#### [Task to carry out]
Could you restate word for word each line from the top of the listing below through the line containing "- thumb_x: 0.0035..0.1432"? Keep the pictures out.

------------------------------------------------------------

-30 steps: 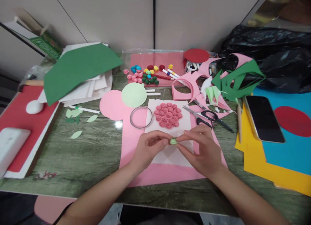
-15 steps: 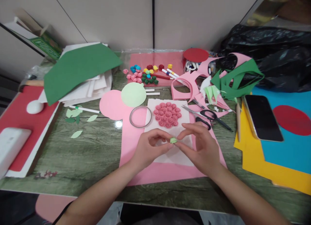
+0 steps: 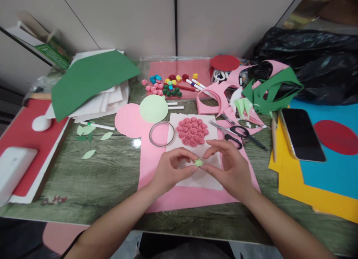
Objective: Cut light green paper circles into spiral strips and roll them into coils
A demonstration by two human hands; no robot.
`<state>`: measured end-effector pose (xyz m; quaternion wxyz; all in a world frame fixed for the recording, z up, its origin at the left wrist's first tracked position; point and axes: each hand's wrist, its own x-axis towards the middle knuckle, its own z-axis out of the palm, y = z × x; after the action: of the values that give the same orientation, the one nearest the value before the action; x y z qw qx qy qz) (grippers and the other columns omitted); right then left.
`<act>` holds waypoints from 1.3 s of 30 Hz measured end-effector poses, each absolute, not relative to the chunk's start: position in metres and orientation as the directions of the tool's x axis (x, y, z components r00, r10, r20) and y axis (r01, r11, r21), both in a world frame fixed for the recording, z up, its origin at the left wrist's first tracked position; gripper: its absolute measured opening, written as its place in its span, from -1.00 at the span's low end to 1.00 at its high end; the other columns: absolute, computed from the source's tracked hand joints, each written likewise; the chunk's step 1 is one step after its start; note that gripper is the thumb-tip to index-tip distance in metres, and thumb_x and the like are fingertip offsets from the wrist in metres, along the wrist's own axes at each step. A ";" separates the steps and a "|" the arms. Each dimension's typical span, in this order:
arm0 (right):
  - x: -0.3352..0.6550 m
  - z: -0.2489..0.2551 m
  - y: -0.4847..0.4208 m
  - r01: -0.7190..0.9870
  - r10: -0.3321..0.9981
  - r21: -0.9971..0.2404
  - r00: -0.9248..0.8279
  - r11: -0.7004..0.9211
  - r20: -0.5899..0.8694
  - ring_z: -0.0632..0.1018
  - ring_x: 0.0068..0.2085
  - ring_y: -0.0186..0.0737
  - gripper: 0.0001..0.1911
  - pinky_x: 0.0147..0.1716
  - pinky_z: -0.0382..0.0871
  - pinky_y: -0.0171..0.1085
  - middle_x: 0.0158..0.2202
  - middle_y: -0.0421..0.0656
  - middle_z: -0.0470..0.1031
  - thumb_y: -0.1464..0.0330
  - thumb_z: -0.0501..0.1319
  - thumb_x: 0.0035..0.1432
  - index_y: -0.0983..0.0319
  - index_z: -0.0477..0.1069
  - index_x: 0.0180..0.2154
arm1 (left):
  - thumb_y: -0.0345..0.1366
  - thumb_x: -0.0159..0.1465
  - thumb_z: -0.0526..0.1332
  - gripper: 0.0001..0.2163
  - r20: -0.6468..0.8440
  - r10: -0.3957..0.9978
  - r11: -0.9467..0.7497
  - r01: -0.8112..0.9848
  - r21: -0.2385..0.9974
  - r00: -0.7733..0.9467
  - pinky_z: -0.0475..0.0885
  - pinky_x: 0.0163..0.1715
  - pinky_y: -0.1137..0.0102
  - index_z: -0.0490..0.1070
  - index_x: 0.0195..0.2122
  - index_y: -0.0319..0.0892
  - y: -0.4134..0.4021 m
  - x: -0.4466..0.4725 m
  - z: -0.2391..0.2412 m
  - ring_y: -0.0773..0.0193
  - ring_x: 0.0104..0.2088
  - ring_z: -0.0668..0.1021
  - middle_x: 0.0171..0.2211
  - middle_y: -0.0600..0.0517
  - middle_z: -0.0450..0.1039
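Between my two hands is a small light green folded or rolled piece of paper (image 3: 198,162). My left hand (image 3: 173,171) pinches it between thumb and index finger. From the other side, the thumb of my right hand (image 3: 229,169) presses against it, with the index finger curved just above. Both hands are over a white sheet (image 3: 201,181) lying on pink paper (image 3: 167,199). Just beyond them, a cluster of pink rolled paper flowers (image 3: 192,131) rests on the white sheet. A metal ring (image 3: 161,134) lies left of the cluster, and scissors (image 3: 233,131) lie right of it.
Loose paper leaves (image 3: 88,154) lie at the left near a white pen (image 3: 102,126). Small coloured paper rolls (image 3: 155,89) sit at the back. Green and pink scraps (image 3: 275,89), a phone (image 3: 302,134) and coloured sheets (image 3: 291,184) cover the right side.
My right index finger has lifted slightly away from the green paper piece, which looks a little turned. Both hands otherwise stay in place.
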<state>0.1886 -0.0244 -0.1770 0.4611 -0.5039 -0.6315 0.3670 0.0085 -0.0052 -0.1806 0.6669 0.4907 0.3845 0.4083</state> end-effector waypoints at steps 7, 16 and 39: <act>0.189 -0.178 -0.023 0.276 0.979 -0.940 -0.074 0.201 0.188 0.53 -0.25 -0.17 -0.49 -0.17 0.40 -0.10 -0.33 -0.23 0.47 0.46 0.35 0.02 0.04 0.33 0.00 | -0.31 0.06 0.38 -0.87 -0.120 0.921 0.189 -0.157 0.969 0.371 0.43 -0.23 0.35 0.52 -0.36 -0.18 -0.005 0.008 -0.180 0.25 -0.31 0.55 -0.37 -0.03 0.56; 0.184 -0.175 -0.024 0.321 0.989 -0.939 -0.118 0.126 0.092 0.54 -0.22 -0.18 -0.56 -0.13 0.40 -0.10 -0.30 -0.22 0.50 0.39 0.33 0.06 0.05 0.34 -0.01 | -0.28 0.07 0.38 -0.86 -0.250 0.913 0.311 -0.153 0.938 0.322 0.43 -0.26 0.39 0.50 -0.41 -0.22 -0.007 0.008 -0.181 0.26 -0.34 0.55 -0.40 -0.02 0.56; 0.184 -0.178 -0.022 0.233 0.988 -0.972 -0.155 0.020 -0.017 0.56 -0.20 -0.15 -0.64 -0.16 0.46 -0.12 -0.28 -0.16 0.53 0.31 0.33 0.07 0.12 0.39 -0.06 | -0.36 0.04 0.41 -0.89 -0.278 0.907 0.362 -0.247 0.899 0.317 0.46 -0.27 0.45 0.55 -0.39 -0.20 -0.006 0.011 -0.184 0.33 -0.35 0.59 -0.39 0.01 0.60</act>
<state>0.1836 -0.0218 -0.1778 0.3973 -0.5145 -0.5932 0.4749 0.0112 -0.0063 -0.1838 0.7100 0.3926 0.4203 0.4063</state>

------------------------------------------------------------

#### [Task answer]
-30 steps: 
-15 steps: 
+0 steps: 
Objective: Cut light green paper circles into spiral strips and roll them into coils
A demonstration by two human hands; no robot.
`<state>`: measured end-effector pose (xyz m; quaternion wxyz; all in a world frame fixed for the recording, z up, its origin at the left wrist's first tracked position; point and axes: each hand's wrist, its own x-axis towards the middle knuckle, its own z-axis out of the palm, y = z × x; after the action: of the values that give the same orientation, the one nearest the value before the action; x y z qw qx qy qz) (grippers and the other columns omitted); right then left.
`<act>` holds waypoints from 1.3 s of 30 Hz measured end-effector poses, each absolute, not relative to the chunk's start: position in metres and orientation as the directions of the tool's x axis (x, y, z components r00, r10, r20) and y axis (r01, r11, r21), both in a world frame fixed for the recording, z up, its origin at the left wrist's first tracked position; gripper: its absolute measured opening, written as its place in its span, from -1.00 at the span's low end to 1.00 at its high end; the other columns: absolute, computed from the source's tracked hand joints, each written likewise; the chunk's step 1 is one step after its start; note that gripper is the thumb-tip to index-tip distance in metres, and thumb_x and the like are fingertip offsets from the wrist in metres, along the wrist's own axes at each step. A ";" separates the steps and a "|" the arms. Each dimension's typical span, in this order:
arm0 (right):
  - x: -0.3352..0.6550 m
  - z: -0.2489..0.2551 m
  - y: -0.4847..0.4208 m
  - r01: -0.7190..0.9870
  - r10: -0.3321..0.9981
  - r21: -0.9971..0.2404
  - r00: -0.9248..0.8279
  - r11: -0.7004..0.9211
  - r20: -0.5899..0.8694
  - ring_z: -0.0632..0.1018
  - ring_x: 0.0068..0.2085
  - ring_y: -0.0186..0.0737
  - gripper: 0.0001..0.1911
  - pinky_x: 0.0147..0.1716
  - pinky_z: -0.0382..0.0871
  - pinky_y: -0.0171..0.1085
  - middle_x: 0.0158..0.2202
  - middle_y: -0.0421..0.0656
  - middle_z: -0.0470..0.1031
  - thumb_y: -0.1464..0.0330
  - thumb_z: -0.0501..0.1319
  - thumb_x: 0.0035..0.1432

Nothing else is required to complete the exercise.